- [YOUR ASSIGNMENT]: Although the data below holds other lines too, output only those from the line with "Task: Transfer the" up to and including the line with "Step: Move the", exactly as they appear.

- [SUPPLIED MATERIAL]:
- Opening Delimiter -
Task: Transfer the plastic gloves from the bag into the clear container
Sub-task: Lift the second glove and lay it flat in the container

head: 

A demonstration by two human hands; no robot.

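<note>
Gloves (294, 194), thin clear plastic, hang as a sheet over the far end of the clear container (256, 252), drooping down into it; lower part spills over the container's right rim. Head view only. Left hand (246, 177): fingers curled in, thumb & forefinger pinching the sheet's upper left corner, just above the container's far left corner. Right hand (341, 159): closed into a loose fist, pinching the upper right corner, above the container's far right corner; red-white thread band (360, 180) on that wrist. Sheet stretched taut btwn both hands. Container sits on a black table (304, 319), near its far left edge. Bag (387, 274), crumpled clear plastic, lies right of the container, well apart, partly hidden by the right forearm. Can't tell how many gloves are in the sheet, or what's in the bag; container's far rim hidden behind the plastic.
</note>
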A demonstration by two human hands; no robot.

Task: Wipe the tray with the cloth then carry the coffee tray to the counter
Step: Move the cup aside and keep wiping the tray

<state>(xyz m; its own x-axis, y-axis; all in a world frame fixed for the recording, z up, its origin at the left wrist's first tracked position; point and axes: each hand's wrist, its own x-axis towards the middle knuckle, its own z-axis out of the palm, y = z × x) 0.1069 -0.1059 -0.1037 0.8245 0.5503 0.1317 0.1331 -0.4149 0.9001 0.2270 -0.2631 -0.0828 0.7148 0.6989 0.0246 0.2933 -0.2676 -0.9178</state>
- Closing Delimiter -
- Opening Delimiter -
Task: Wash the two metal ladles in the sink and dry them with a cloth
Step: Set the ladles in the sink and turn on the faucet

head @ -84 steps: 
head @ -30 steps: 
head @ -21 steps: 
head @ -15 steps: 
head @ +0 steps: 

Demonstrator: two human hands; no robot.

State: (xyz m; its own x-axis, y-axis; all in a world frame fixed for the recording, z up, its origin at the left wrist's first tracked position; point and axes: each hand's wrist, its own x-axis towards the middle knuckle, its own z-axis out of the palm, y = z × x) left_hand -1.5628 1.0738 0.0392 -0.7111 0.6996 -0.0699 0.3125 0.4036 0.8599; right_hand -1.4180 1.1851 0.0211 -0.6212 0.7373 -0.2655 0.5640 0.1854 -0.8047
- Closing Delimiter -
- [OUTPUT BELOW]:
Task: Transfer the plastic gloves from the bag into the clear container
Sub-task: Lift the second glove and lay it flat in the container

head: 

A demonstration by two human hands; no robot.

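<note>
Gloves (294, 194), thin clear plastic, hang as a sheet over the far end of the clear container (256, 252), drooping down into it; lower part spills over the container's right rim. Head view only. Left hand (246, 177): fingers curled in, thumb & forefinger pinching the sheet's upper left corner, just above the container's far left corner. Right hand (341, 159): closed into a loose fist, pinching the upper right corner, above the container's far right corner; red-white thread band (360, 180) on that wrist. Sheet stretched taut btwn both hands. Container sits on a black table (304, 319), near its far left edge. Bag (387, 274), crumpled clear plastic, lies right of the container, well apart, partly hidden by the right forearm. Can't tell how many gloves are in the sheet, or what's in the bag; container's far rim hidden behind the plastic.
</note>
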A demonstration by two human hands; no robot.

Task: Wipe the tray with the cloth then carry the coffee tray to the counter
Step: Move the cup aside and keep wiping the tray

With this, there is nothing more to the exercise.